Undeterred by federal agencies’ sluggish pace on lead, this team and their coaches are devoted to preventing unnecessary lead poisoning in communities.


The students’ crash course in maneuvering the politics of Congress included a crash course in navigating the labyrinth of congressional office buildings. Below, the students took a quick break from figuring out where the next meeting was to figure out the location of Senator Bernie Sanders’ office.


Lily Brown made the team’s case at the final meeting of the day with the House Energy & Commerce Committee staff, at the Rayburn House Office Building.

Under the revised Toxic Substances Control Act, EPA has new authority to prioritize lead as one of ten priority chemicals for immediate risk evaluation and action. The team made their case for making lead a priority chemical under the recently revised law. Doing so would give EPA the authority to ban or significantly reduce the manufacturing, processing, distribution, use and disposal of lead—including its use in wheel weights.

Lily closed her presentation to the Committee with a plea: “We ask that you choose to regulate lead, and that you then phase out lead wheel weights as quickly as possible.”


“Keep doing this, and you can take my job!” Earthjustice’s Andrea Delgado told Emma Turgeon as they walked out after a meeting.

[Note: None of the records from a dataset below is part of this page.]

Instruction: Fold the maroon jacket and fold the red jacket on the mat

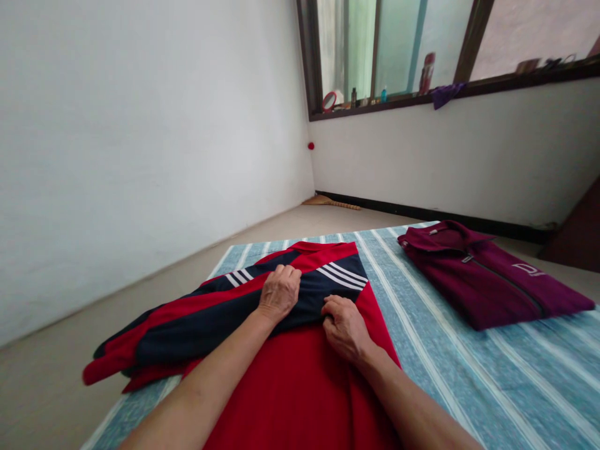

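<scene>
A red and navy jacket [300, 387] with white stripes lies on the striped blue bedding, one sleeve folded across its body and the other side reaching out to the left. On the navy part, near the middle, rests my left hand [281, 292], its fingers curled down and closed on the fabric. My right hand [345, 326] grips the lower edge of the folded sleeve, fingers bent with the thumb beneath. The fingertips of my left hand are partly hidden. To the right lies a folded maroon zip-up jacket [487, 281], apart from both hands.
The blue and white striped bedding [422, 369] ends at the left and far side, with floor beyond. A broom [328, 202] lies by the wall corner. Above, the window sill [389, 102] holds a small mirror [329, 101], bottles and a purple cloth [445, 95].
</scene>
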Demonstrator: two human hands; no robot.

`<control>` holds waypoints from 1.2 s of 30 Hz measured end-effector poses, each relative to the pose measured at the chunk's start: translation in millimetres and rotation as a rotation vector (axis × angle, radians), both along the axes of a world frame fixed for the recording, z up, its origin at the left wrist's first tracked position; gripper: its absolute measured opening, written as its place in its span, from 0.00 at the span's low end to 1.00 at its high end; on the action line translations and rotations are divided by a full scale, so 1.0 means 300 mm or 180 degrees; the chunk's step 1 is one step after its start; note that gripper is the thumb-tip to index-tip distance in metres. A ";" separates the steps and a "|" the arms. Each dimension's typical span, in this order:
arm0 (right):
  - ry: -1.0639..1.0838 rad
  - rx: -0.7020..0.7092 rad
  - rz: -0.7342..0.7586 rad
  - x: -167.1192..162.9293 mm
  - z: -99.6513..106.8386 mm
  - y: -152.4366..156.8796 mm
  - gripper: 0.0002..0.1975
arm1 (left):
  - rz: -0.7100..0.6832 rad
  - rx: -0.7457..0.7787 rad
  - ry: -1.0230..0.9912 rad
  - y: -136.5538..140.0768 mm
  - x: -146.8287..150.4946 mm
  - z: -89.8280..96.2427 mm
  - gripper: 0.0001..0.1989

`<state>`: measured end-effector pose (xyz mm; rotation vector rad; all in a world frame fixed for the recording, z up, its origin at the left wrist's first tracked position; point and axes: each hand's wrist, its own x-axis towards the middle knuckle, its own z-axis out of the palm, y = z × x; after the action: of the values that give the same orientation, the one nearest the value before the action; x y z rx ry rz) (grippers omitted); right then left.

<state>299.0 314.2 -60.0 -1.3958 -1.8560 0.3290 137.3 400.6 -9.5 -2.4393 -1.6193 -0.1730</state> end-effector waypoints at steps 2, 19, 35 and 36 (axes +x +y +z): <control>-0.0205 0.0113 -0.0071 -0.004 0.005 -0.007 0.12 | -0.0134 -0.0224 -0.0040 -0.014 0.010 -0.026 0.14; -0.0963 0.0059 0.0065 -0.008 0.038 -0.036 0.10 | 0.0193 -0.1124 -0.0149 -0.051 0.058 -0.069 0.38; -0.0452 -0.0037 0.0259 -0.002 0.011 -0.048 0.13 | 0.0249 -0.0476 -0.0422 -0.150 -0.155 -0.019 0.24; -0.0463 -0.0046 0.0256 -0.002 0.007 -0.048 0.13 | 0.0397 -0.0286 -0.0477 -0.174 -0.215 0.005 0.22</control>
<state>298.6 299.8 -58.0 -1.3891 -2.0357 0.2881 72.9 348.5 -8.0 -2.4323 -1.8753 -0.2748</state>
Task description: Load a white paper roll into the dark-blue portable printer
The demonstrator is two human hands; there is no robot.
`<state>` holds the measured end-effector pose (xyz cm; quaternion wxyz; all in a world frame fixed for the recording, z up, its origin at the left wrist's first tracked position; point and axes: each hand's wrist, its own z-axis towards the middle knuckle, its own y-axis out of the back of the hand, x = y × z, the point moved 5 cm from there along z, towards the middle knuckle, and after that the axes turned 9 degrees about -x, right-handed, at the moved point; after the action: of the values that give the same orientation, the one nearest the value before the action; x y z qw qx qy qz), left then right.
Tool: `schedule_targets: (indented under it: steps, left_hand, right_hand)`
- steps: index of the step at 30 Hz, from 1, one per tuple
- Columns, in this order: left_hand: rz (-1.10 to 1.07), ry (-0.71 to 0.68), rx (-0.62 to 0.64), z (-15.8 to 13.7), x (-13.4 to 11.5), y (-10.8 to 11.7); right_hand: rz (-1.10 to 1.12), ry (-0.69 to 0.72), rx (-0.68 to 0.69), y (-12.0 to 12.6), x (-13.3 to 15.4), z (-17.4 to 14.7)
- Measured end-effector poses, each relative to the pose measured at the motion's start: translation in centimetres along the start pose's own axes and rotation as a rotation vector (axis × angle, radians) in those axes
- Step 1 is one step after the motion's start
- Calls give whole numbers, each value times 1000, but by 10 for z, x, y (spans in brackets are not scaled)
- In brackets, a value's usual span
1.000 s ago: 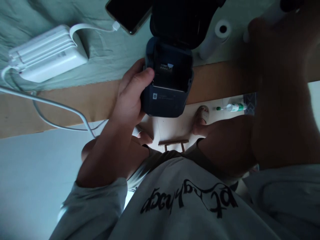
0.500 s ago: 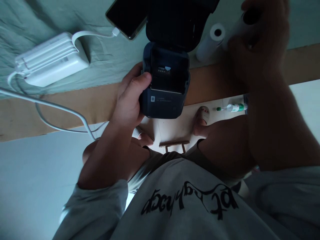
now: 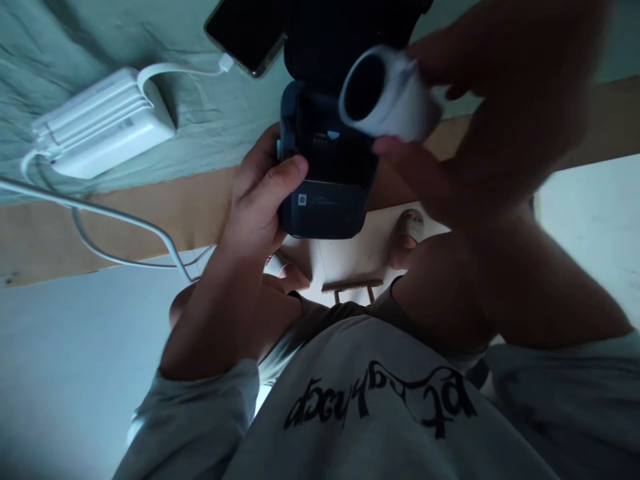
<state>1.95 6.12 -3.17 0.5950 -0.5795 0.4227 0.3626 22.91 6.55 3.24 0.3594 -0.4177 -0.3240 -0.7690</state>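
Note:
My left hand (image 3: 267,190) grips a dark portable label printer (image 3: 325,210) by its left side, thumb over the front edge. The printer's lid (image 3: 320,47) is flipped up, and its paper bay lies open with nothing in it but a small pale mark. Between the fingers and thumb of my right hand (image 3: 480,127) is a white paper roll (image 3: 407,100), tilted so its wide dark core faces left. The roll hangs over the right side of the bay; whether it touches the printer I cannot tell. My right hand is blurred.
A black phone (image 3: 245,33) lies behind the printer on the green cloth (image 3: 200,127). A white power bank (image 3: 107,123) with a cable (image 3: 185,69) toward the phone sits at left. Another white cable (image 3: 125,217) crosses the brown table edge (image 3: 165,213). A wooden stool part (image 3: 353,286) shows below.
My right hand has brought the paper roll from the right side leftward to the printer's open bay. The smaller roll standing on the cloth is now hidden. My left hand keeps its hold.

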Motion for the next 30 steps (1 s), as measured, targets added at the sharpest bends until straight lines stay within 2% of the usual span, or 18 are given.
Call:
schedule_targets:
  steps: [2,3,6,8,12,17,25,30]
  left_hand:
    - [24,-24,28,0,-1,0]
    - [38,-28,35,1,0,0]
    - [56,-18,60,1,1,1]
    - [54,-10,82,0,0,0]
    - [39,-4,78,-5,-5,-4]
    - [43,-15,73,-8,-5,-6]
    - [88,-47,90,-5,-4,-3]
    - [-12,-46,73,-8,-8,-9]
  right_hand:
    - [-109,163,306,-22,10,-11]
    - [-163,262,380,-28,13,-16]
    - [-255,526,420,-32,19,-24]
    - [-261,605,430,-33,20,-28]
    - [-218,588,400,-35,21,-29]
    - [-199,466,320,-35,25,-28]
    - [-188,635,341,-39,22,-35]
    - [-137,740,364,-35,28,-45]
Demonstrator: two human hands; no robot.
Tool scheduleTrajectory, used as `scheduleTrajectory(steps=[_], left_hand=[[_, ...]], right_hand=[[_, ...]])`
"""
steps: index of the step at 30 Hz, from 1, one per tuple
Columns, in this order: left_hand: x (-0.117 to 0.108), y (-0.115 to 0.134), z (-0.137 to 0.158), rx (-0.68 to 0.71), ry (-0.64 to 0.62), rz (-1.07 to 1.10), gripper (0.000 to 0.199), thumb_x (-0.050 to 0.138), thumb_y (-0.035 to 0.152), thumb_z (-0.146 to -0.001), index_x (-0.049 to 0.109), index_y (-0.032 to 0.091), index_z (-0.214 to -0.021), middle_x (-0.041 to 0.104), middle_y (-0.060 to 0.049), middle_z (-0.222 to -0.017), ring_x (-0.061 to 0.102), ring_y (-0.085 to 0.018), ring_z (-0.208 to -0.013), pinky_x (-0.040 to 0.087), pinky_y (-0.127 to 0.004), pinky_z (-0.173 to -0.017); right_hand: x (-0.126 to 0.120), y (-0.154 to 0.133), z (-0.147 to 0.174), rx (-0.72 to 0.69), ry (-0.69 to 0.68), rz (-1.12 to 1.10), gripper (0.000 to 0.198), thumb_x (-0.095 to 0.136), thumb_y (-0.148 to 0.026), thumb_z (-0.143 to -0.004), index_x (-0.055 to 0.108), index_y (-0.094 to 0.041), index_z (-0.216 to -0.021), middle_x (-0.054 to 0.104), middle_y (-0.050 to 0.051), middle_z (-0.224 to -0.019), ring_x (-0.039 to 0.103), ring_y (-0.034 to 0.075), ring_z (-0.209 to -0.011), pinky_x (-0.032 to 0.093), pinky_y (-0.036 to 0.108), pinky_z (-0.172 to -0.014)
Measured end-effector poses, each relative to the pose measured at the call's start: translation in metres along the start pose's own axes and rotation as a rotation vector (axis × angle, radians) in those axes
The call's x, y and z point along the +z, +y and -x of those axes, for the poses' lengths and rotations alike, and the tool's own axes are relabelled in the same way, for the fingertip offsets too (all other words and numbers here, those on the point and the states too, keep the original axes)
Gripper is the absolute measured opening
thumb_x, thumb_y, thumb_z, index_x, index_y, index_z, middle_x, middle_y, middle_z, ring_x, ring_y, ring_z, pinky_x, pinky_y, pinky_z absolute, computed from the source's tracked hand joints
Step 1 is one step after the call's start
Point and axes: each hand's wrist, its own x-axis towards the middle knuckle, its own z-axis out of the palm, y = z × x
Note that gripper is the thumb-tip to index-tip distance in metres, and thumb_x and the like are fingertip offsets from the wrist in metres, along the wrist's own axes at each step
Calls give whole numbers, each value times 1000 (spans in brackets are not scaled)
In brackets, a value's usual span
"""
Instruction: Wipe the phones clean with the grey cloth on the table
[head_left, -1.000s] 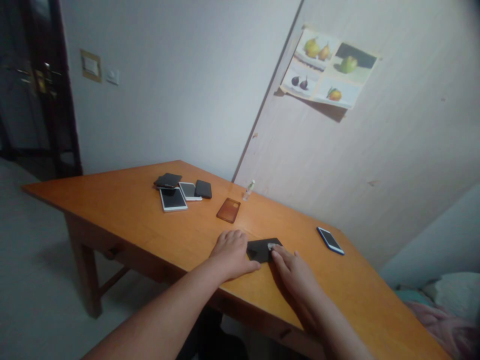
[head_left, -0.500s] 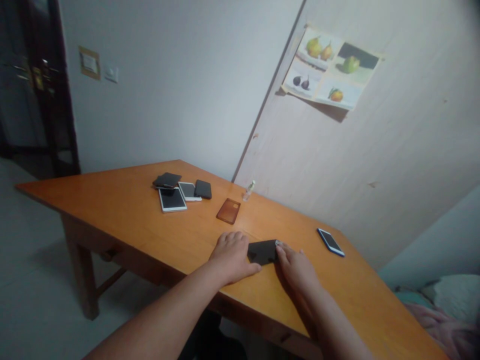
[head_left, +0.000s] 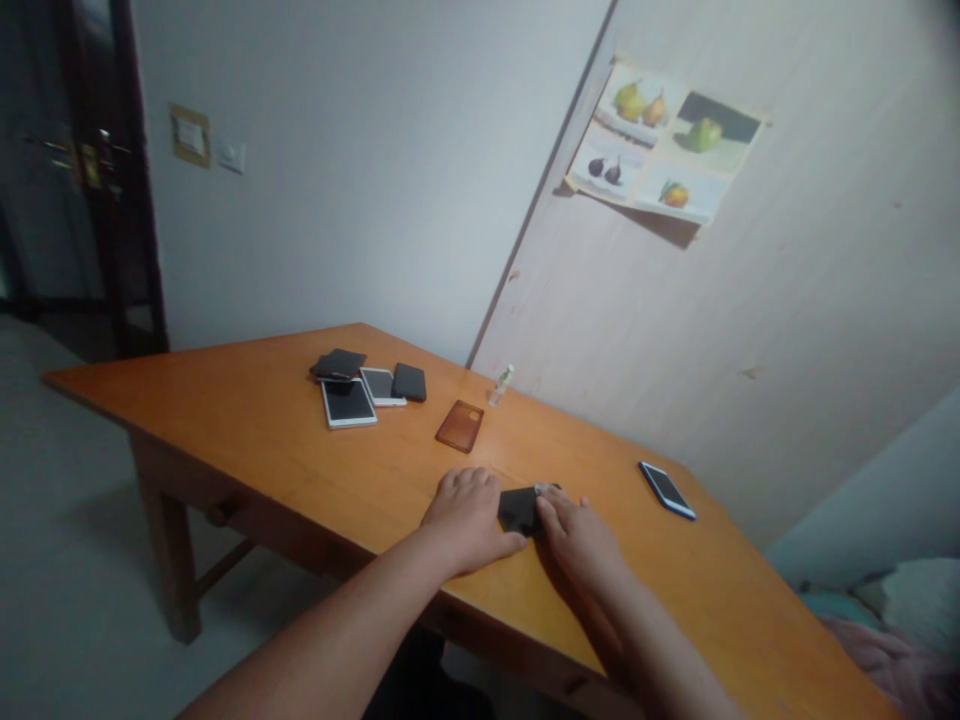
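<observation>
A dark, flat, phone-sized rectangle (head_left: 517, 511) lies on the wooden table near its front edge. My left hand (head_left: 466, 520) grips its left end, the thumb along the near side and the fingers over the far side. On its right part rests my right hand (head_left: 574, 530), fingers together and pressed down on a small pale piece of cloth or tissue (head_left: 541, 488). Most of that piece is hidden under the fingertips. Whether the dark rectangle is a phone or a case cannot be made out.
Beyond my hands lie a brown phone case (head_left: 460, 426) and a small clear spray bottle (head_left: 500, 386). Farther left are a white tablet (head_left: 349, 403), a white phone (head_left: 382, 386) and dark flat cases (head_left: 410, 381). A blue-edged phone (head_left: 667, 490) lies at right.
My right hand has slid left along the dark rectangle with the pale piece, uncovering its right corner. My left hand keeps its hold. The whole view has shifted slightly.
</observation>
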Motion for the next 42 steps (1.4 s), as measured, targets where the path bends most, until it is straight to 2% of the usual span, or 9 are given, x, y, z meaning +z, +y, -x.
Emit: scheduleTrajectory(steps=[3, 5, 12, 14, 19, 21, 26, 34, 42], left_hand=[[-1, 0, 0, 6, -6, -4, 46, 61, 61, -76, 61, 23, -103, 62, -11, -113, 55, -33, -111, 38, -47, -100], [-2, 0, 0, 7, -16, 2, 44, 61, 58, -76, 61, 24, -104, 62, -10, -114, 55, -33, -112, 38, -47, -100], [-2, 0, 0, -3, -11, 3, 56, 63, 70, -70, 61, 25, -103, 61, -10, -115, 53, -35, -116, 36, -48, -103], [-1, 0, 0, 4, -2, -6, 56, 63, 70, -70, 61, 24, -103, 61, -10, -114, 54, -35, -114, 38, -47, -101], [1, -1, 0, 26, 15, -10, 45, 61, 60, -77, 61, 23, -104, 62, -11, -113, 55, -33, -111, 39, -46, -99], [0, -1, 0, 28, 9, -1, 48, 62, 62, -76, 61, 24, -106, 62, -11, -115, 54, -34, -113, 38, -47, -101], [-5, 0, 0, 3, -7, -8, 53, 63, 69, -72, 61, 25, -101, 62, -10, -115, 54, -34, -115, 39, -46, -101], [-4, 0, 1, 18, -1, -15, 45, 62, 60, -76, 62, 23, -103, 62, -10, -114, 55, -33, -112, 39, -45, -101], [-3, -2, 1, 26, 21, -4, 51, 65, 67, -73, 62, 24, -99, 61, -10, -113, 53, -34, -115, 39, -45, -100]], right_hand=[[2, -22, 6, -221, -37, -73, 50, 25, -42, -104, 59, -23, -136, 54, 7, -145, 41, 22, -141, 20, 47, -120], [2, -27, 4, -263, -44, -94, 49, 25, -41, -104, 57, -26, -138, 54, 5, -145, 42, 21, -140, 19, 48, -121], [2, 11, -22, 90, 49, 85, 49, 29, -37, -103, 60, -18, -135, 56, 13, -142, 48, 27, -135, 20, 56, -118], [4, 5, -16, 49, 65, 88, 49, 29, -37, -103, 61, -16, -134, 56, 14, -142, 47, 27, -136, 24, 52, -118], [6, -25, 4, -273, -2, -57, 50, 26, -41, -104, 59, -22, -136, 54, 7, -146, 44, 20, -139, 26, 41, -119], [5, -20, -1, -248, -19, -72, 50, 26, -42, -104, 58, -22, -138, 53, 6, -147, 43, 20, -140, 24, 43, -120], [5, 12, -17, 14, 16, -1, 51, 29, -39, -104, 58, -15, -137, 53, 14, -145, 43, 26, -140, 23, 52, -119], [6, -16, 22, -266, -13, -147, 52, 27, -44, -104, 59, -20, -137, 53, 7, -146, 41, 22, -141, 24, 43, -120], [14, 38, -30, -49, 33, -151, 51, 31, -44, -102, 60, -20, -136, 53, 8, -146, 43, 24, -139, 26, 44, -119]])
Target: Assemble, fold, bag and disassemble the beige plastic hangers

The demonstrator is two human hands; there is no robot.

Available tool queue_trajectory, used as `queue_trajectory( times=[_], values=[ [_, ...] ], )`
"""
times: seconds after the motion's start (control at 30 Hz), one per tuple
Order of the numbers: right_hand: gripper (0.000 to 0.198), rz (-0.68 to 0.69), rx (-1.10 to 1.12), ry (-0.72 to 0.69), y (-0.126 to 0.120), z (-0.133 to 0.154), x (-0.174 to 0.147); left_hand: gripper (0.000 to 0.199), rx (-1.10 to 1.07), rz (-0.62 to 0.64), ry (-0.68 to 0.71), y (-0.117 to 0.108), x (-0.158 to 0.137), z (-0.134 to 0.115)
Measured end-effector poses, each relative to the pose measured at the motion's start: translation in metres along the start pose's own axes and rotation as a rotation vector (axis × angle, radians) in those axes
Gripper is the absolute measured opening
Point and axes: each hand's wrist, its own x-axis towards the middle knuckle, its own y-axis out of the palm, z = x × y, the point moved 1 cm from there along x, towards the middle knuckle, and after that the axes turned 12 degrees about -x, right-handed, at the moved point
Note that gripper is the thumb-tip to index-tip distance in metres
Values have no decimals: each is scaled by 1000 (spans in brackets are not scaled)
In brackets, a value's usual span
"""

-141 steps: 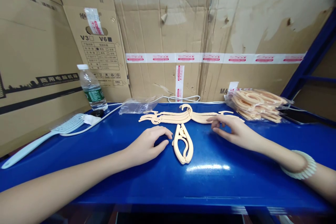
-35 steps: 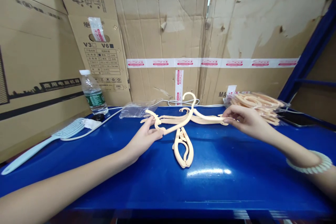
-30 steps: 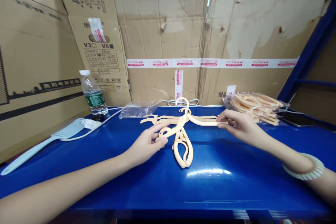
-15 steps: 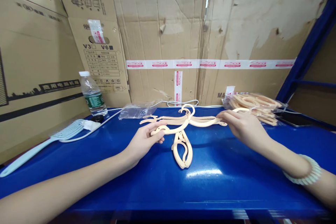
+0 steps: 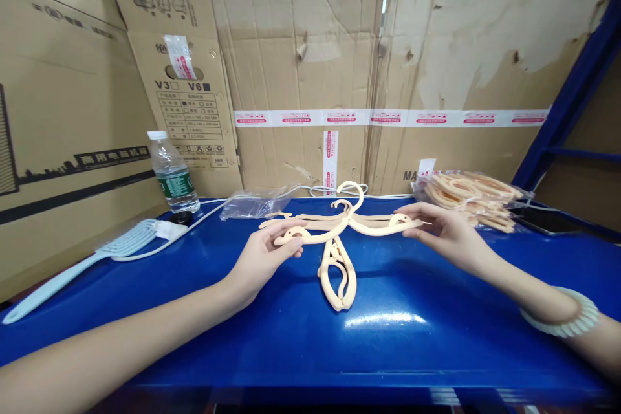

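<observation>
Between my hands is a cream plastic folding hanger (image 5: 325,235), its arms spread and its hook pointing up and away from me. My left hand (image 5: 266,252) pinches the left arm's end between thumb and fingers. At the other end, my right hand (image 5: 441,233) grips the right arm's tip. Behind it, partly covered, unfolded hangers (image 5: 315,223) lie on the blue table (image 5: 291,349). A folded hanger (image 5: 338,278) lies just in front, its upper end hidden under the held one.
Bagged hangers (image 5: 473,194) are piled at the back right beside a dark phone (image 5: 546,221). On the left are a water bottle (image 5: 173,174), a pale blue hairbrush (image 5: 116,249) and a white cable (image 5: 208,213). A clear plastic bag (image 5: 255,204) lies near the cardboard wall (image 5: 301,77).
The right arm of the held hanger has swung outward and its curved end now shows. My right hand has shifted slightly outward along it; my left hand has barely moved.
</observation>
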Motion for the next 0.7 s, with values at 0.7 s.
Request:
queue_trajectory(
  times=[0.7],
  values=[
    [18, 504, 523, -81, 42, 66, -20, 41, -74, 167, -46, 23, -16, 3]
  ],
)
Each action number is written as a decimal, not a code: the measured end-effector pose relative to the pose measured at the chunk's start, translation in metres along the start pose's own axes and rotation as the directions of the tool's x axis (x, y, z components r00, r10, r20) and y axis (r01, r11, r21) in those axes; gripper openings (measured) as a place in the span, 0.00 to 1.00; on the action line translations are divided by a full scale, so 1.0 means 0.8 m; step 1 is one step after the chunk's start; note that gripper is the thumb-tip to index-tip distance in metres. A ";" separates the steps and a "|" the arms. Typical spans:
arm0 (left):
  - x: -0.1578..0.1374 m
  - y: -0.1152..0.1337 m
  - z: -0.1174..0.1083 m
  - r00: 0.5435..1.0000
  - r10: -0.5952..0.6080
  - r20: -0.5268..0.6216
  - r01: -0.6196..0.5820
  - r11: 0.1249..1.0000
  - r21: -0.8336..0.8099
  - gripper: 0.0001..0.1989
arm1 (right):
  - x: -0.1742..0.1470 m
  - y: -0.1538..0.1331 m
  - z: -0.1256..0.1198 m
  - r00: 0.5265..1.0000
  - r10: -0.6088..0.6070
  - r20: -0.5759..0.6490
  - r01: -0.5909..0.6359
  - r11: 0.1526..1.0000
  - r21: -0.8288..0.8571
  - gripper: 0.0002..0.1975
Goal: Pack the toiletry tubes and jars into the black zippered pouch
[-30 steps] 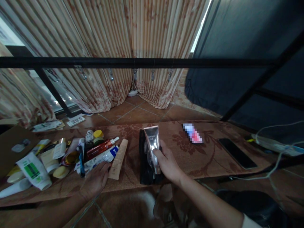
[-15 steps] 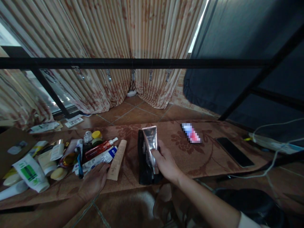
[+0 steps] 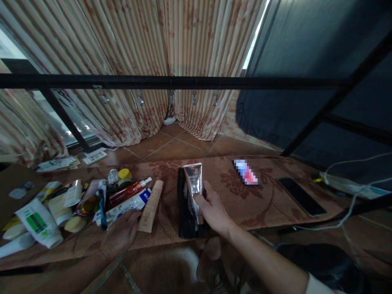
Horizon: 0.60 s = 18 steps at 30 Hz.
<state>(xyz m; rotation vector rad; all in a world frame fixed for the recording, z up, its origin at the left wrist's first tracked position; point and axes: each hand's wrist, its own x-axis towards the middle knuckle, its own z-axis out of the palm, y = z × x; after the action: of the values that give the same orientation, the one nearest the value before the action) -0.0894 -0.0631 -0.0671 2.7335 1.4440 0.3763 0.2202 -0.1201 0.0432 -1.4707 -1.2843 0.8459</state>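
My right hand [image 3: 212,210] is closed round a shiny rose-silver squeeze tube [image 3: 193,179], its thumb across the front. The tube stands nearly upright over a black pouch [image 3: 183,224]; how far it sits inside I cannot tell. My left hand [image 3: 122,232] lies low on the cloth with its fingers stretched out, the tips by a blue-and-white tube [image 3: 142,200]. Just right of those fingertips lies a beige tube [image 3: 150,207]. A red spray bottle [image 3: 127,192] and a blue-handled toothbrush [image 3: 102,210] are close by on the left.
More toiletries crowd the left, among them a white-and-green tube [image 3: 39,224] and a yellow-lidded jar [image 3: 124,174], beside a cardboard box [image 3: 18,188]. Two phones lie on the right, one with a lit screen [image 3: 246,171], one dark [image 3: 301,197]. A black bar [image 3: 196,82] crosses beyond the cloth.
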 end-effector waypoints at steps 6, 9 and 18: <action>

Delgado, who advocates on Capitol Hill for stronger environmental health regulations for all people, especially those most impacted by environmental harm, was inspired by the young changemakers who had come to D.C. “Legislators serve at the pleasure of the people,” Delgado has said. “How we elevate the voices of the people most impacted by the issues we’re working on, is really the big task at hand.”


Below, members of the Hyperbolics mimed holding up the U.S. Capitol building. Emotions were high after a full day of advocating for reducing lead exposure and lead poisoning for kids just like them.

The Hyperbolics left their mark on D.C., and are already planning next steps in their campaign to ban toxic lead wheel weights.